___ The input

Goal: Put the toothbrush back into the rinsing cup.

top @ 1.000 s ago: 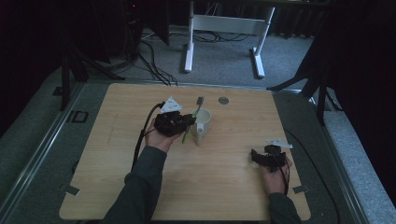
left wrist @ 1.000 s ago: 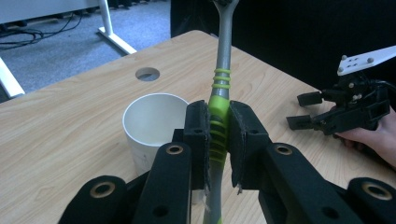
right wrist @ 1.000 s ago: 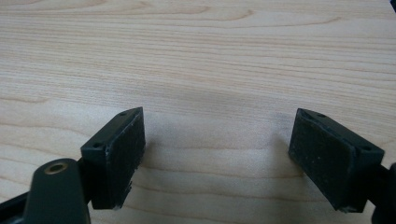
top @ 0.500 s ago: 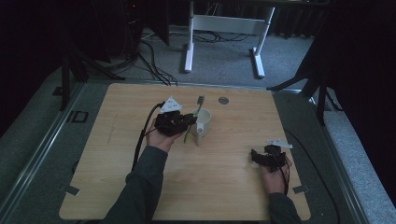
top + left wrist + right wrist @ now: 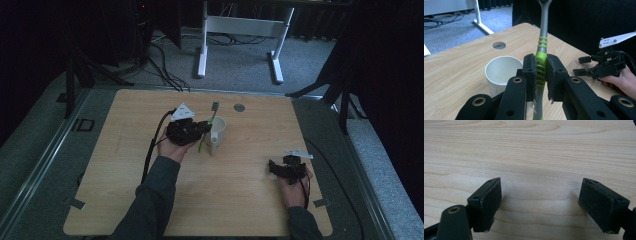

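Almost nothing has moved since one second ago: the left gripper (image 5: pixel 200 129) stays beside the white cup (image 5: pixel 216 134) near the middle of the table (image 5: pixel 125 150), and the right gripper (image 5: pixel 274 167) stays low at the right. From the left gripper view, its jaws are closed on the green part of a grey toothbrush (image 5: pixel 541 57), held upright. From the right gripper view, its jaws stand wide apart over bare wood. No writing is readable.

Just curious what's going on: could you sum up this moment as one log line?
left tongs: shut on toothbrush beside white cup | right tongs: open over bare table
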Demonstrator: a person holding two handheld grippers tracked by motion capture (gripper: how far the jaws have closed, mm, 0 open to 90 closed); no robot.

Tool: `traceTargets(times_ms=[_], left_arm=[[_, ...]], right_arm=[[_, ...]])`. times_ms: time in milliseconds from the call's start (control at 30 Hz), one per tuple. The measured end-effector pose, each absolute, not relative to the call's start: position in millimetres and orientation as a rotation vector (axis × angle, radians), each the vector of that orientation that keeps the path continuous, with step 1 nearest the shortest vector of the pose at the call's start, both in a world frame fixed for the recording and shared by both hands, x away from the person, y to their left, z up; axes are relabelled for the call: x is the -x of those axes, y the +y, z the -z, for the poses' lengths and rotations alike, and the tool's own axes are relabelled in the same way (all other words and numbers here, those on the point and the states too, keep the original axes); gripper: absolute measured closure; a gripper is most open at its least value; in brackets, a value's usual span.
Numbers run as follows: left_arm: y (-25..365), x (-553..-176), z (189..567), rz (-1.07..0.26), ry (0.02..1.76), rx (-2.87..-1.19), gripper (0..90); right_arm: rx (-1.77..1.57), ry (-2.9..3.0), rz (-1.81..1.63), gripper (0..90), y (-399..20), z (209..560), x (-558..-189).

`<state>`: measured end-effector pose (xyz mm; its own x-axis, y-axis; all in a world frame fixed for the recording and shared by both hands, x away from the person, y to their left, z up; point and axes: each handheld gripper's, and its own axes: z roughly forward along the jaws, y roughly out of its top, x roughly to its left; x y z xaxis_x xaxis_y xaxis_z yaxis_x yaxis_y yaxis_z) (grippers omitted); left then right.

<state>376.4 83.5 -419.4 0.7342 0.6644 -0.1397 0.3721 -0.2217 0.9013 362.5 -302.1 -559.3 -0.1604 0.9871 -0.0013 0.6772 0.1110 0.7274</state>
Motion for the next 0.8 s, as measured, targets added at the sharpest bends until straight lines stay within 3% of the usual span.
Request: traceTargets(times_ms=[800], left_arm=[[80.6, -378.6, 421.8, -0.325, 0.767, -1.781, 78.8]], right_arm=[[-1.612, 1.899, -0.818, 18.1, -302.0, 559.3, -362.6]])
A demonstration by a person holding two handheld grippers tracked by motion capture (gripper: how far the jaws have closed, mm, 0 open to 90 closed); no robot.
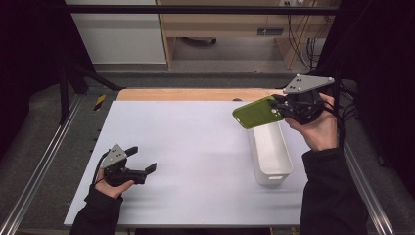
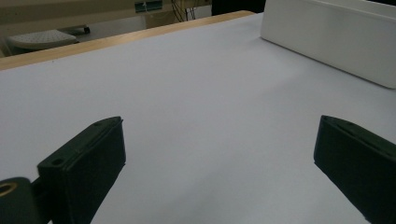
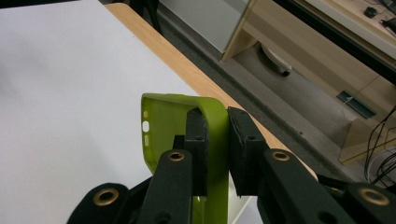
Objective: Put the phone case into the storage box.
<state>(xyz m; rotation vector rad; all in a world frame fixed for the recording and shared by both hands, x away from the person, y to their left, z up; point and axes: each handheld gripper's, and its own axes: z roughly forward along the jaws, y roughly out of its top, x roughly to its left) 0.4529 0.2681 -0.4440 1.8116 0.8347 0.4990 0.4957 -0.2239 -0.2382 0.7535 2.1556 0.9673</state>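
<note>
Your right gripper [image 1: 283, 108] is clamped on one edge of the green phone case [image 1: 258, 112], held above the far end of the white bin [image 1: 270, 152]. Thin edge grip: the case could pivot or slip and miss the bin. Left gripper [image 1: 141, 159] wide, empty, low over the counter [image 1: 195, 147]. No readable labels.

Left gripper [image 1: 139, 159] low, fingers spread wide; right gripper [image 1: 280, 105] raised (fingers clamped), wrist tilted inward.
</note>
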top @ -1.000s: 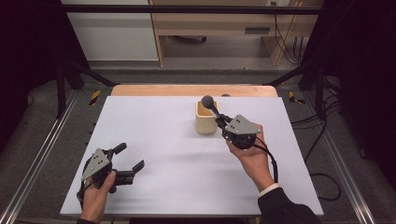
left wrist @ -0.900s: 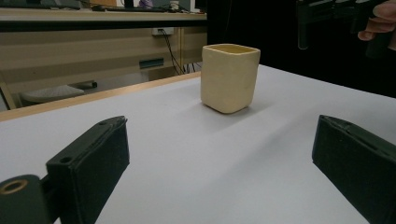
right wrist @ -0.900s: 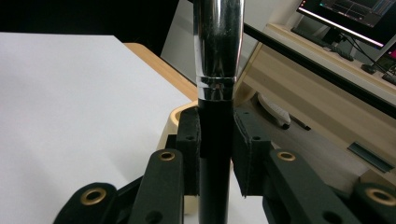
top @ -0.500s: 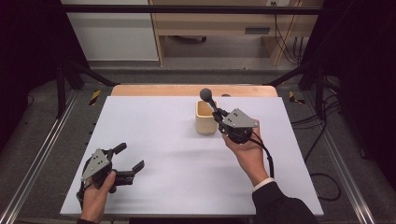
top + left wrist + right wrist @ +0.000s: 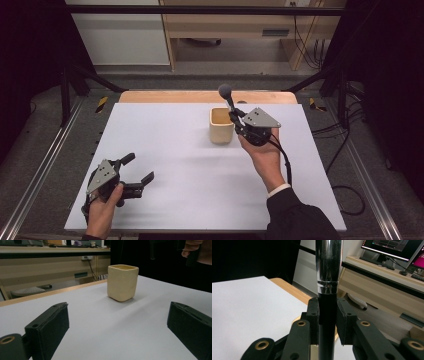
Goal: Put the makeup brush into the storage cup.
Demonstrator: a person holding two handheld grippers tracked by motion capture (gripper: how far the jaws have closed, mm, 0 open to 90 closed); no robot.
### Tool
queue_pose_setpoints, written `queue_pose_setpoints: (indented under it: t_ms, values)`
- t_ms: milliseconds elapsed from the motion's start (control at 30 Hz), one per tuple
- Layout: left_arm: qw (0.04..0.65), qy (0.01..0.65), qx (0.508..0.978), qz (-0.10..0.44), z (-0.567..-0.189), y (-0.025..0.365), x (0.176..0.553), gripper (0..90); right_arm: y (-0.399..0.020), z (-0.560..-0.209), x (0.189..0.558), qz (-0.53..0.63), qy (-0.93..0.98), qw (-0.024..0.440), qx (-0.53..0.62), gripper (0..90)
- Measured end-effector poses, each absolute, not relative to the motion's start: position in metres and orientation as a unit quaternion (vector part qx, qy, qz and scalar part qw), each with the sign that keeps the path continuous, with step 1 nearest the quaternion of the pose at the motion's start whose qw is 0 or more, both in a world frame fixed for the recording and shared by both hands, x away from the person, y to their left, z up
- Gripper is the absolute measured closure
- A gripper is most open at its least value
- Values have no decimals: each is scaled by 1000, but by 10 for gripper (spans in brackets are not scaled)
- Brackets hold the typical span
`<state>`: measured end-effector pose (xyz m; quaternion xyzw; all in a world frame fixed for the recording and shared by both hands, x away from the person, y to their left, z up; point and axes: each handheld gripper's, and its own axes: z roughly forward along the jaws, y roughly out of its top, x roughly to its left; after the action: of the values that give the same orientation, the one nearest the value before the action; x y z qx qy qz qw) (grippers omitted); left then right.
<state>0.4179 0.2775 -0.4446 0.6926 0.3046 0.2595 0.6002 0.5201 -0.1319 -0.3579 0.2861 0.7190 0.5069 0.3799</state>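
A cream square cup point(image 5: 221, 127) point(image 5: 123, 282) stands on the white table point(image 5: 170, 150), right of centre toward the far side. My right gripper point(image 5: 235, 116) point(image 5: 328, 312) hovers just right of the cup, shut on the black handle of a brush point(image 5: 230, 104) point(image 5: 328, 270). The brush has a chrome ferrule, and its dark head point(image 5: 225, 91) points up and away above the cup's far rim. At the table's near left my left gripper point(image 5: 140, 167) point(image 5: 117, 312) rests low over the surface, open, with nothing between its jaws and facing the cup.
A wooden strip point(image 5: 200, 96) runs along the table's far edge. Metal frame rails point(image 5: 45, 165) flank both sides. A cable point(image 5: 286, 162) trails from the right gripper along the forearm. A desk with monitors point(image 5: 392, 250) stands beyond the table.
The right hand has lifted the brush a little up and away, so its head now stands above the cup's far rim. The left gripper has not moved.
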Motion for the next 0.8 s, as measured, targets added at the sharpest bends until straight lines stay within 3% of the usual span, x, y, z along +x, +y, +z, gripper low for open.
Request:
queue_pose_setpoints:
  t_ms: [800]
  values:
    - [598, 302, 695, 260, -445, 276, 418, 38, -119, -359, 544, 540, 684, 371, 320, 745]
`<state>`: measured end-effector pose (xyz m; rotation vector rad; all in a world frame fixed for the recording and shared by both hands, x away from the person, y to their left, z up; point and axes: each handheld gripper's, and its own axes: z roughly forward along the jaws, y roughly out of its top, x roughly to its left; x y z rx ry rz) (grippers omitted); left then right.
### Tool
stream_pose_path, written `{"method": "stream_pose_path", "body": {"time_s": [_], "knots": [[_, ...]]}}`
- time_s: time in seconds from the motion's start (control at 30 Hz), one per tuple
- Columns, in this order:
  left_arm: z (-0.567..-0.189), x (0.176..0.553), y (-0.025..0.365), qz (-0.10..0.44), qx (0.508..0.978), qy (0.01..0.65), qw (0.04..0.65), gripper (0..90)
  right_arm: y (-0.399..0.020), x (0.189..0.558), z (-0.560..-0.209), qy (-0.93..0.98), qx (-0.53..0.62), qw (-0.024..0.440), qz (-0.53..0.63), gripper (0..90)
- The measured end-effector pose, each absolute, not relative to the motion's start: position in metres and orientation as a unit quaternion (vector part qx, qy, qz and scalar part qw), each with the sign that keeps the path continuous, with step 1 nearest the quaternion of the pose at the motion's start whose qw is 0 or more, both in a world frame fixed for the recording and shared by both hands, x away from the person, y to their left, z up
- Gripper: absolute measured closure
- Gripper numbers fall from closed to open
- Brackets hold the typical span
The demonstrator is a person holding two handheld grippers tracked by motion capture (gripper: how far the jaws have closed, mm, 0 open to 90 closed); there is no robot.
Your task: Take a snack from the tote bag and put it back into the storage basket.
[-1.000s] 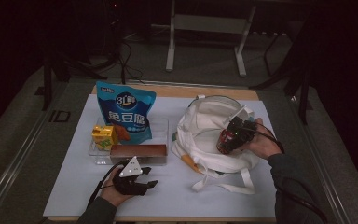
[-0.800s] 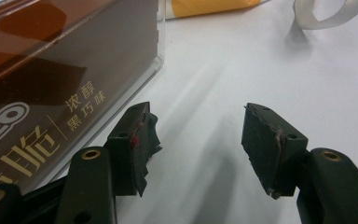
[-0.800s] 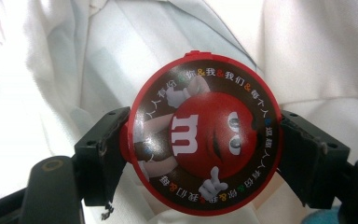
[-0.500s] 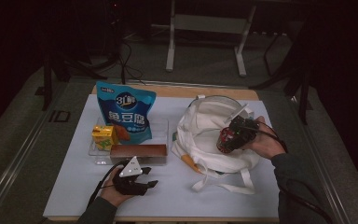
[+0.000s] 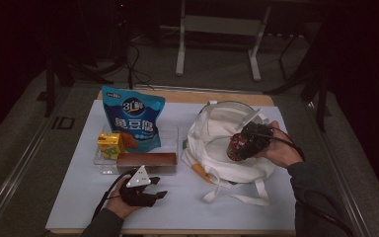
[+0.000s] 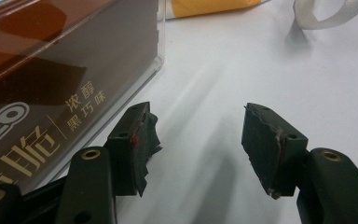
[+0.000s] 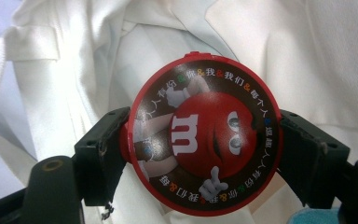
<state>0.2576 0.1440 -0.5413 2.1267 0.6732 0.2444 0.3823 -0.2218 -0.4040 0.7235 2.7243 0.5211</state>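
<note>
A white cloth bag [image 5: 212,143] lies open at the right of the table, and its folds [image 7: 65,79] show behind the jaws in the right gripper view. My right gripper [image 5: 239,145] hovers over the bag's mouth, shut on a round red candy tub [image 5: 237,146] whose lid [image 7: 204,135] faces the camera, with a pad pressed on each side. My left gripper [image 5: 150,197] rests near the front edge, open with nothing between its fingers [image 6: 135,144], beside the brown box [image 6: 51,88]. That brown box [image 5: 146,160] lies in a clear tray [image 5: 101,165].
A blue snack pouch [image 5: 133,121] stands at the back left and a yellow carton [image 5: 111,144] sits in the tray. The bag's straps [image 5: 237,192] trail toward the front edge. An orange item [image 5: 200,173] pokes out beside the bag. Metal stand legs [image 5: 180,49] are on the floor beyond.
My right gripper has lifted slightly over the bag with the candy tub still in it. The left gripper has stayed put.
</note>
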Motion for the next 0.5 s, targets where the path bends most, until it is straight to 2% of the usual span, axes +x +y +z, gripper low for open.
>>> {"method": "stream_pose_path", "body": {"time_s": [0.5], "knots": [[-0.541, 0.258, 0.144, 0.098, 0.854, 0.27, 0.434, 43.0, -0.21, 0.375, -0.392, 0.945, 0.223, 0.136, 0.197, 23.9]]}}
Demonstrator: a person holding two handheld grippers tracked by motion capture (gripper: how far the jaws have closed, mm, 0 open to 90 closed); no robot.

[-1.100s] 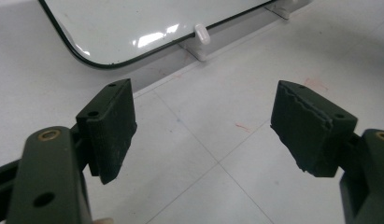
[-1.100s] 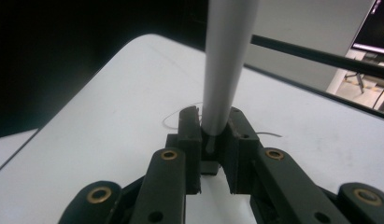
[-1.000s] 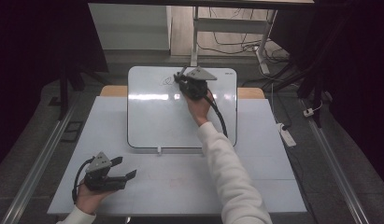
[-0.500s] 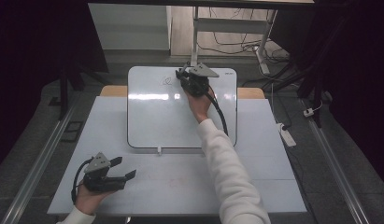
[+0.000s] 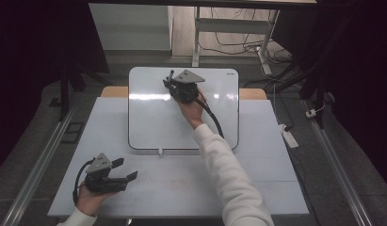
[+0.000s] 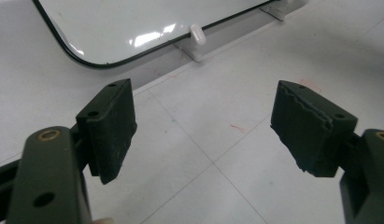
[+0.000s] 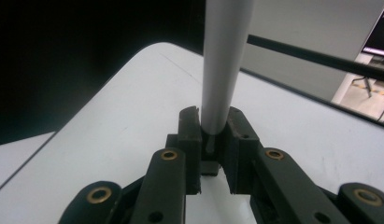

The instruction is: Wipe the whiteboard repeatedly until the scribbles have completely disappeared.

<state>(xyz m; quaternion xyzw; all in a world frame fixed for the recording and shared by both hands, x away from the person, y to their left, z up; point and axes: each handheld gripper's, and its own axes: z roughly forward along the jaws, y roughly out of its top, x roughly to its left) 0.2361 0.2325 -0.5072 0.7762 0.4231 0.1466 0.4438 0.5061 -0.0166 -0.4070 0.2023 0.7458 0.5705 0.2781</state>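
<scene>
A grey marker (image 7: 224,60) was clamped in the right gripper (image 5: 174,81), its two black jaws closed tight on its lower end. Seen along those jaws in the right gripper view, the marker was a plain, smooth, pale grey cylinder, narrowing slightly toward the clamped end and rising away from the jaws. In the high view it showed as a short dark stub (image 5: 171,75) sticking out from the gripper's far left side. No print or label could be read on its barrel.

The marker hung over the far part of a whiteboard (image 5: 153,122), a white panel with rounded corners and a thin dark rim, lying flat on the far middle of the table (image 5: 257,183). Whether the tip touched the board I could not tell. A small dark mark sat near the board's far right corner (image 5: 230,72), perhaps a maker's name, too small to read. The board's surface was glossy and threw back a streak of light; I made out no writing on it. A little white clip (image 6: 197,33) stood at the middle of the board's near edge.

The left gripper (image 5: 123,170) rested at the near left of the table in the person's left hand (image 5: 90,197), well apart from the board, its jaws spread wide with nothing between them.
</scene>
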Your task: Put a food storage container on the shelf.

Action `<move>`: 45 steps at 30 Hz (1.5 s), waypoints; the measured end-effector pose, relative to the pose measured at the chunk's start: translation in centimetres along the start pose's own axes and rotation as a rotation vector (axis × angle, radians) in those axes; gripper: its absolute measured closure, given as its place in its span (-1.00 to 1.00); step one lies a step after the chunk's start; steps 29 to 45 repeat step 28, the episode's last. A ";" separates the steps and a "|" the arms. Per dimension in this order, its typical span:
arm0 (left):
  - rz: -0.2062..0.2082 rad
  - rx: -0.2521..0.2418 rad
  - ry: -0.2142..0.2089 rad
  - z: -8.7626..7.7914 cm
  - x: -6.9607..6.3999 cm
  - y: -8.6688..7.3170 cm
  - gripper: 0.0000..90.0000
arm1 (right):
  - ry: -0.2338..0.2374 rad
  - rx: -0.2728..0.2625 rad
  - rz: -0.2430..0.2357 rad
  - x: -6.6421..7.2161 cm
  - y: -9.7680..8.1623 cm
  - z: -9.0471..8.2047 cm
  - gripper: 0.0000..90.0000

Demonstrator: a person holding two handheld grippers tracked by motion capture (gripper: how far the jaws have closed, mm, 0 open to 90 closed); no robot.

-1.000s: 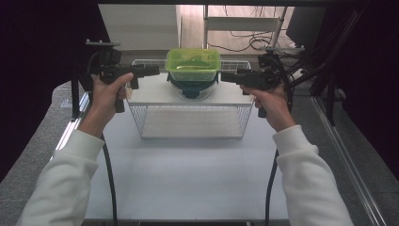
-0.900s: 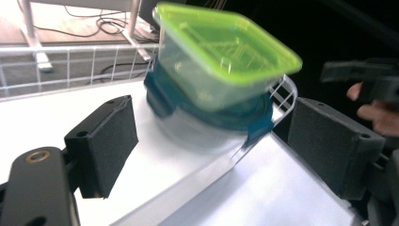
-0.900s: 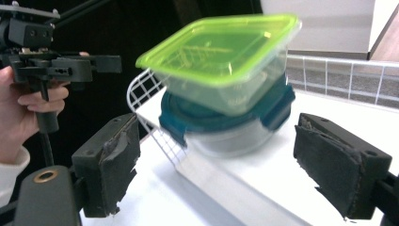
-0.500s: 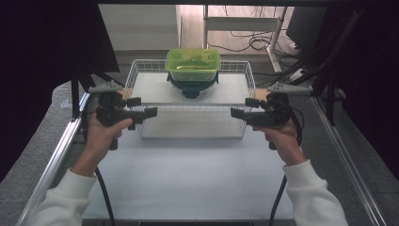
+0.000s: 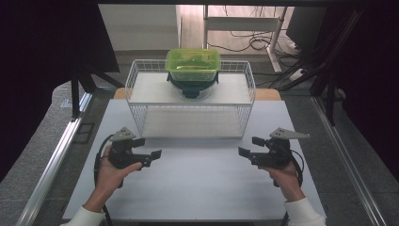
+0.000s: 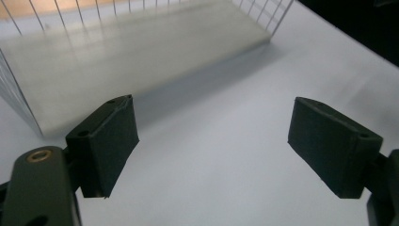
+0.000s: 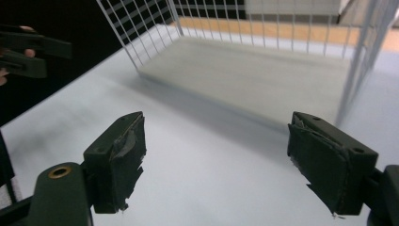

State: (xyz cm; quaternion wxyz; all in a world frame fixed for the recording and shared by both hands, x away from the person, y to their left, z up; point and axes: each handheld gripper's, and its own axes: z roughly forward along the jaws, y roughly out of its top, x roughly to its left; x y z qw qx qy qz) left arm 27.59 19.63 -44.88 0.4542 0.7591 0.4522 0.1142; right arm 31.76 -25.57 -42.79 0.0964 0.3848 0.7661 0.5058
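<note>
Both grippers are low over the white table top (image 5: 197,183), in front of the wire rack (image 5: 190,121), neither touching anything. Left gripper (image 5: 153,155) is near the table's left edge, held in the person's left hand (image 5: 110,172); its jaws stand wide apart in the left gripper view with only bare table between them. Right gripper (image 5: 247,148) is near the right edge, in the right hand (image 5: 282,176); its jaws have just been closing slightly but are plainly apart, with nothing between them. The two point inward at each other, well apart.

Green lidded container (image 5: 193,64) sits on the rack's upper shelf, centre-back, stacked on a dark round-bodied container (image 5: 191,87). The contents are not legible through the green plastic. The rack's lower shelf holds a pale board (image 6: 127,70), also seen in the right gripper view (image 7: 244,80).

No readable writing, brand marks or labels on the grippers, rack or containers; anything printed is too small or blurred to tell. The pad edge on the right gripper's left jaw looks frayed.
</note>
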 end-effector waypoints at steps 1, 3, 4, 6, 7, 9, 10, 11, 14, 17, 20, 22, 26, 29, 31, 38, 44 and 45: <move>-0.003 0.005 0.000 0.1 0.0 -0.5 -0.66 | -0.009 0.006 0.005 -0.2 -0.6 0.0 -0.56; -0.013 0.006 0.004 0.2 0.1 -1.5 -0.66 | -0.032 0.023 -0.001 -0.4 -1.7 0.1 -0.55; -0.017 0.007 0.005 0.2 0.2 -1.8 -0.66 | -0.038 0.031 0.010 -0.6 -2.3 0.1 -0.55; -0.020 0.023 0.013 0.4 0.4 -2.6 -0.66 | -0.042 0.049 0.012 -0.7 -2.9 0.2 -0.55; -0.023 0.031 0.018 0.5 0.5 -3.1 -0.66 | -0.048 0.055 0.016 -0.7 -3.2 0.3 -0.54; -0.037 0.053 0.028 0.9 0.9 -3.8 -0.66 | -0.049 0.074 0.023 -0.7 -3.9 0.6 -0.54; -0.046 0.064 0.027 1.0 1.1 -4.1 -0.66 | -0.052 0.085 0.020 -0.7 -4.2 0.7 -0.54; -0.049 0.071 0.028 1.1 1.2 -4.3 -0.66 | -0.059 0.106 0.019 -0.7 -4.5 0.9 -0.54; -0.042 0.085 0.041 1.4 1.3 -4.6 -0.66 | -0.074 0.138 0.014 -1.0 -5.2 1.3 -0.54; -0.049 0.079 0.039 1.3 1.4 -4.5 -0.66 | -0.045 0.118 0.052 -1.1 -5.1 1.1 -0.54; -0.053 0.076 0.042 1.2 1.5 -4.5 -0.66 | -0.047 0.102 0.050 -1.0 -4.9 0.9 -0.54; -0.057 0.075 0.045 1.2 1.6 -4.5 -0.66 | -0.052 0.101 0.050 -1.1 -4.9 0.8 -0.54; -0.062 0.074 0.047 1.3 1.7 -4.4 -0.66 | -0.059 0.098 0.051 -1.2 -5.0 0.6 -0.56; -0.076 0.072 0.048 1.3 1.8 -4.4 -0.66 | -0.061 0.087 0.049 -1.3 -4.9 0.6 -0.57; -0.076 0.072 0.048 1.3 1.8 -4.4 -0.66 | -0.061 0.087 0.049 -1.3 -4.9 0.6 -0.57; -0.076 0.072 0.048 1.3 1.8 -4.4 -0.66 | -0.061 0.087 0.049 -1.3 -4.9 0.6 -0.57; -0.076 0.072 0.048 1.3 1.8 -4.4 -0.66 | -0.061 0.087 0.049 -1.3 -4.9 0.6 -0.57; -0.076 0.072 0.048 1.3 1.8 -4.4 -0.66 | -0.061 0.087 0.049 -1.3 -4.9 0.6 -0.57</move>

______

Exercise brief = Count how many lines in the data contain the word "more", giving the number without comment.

Answer for this exercise = 2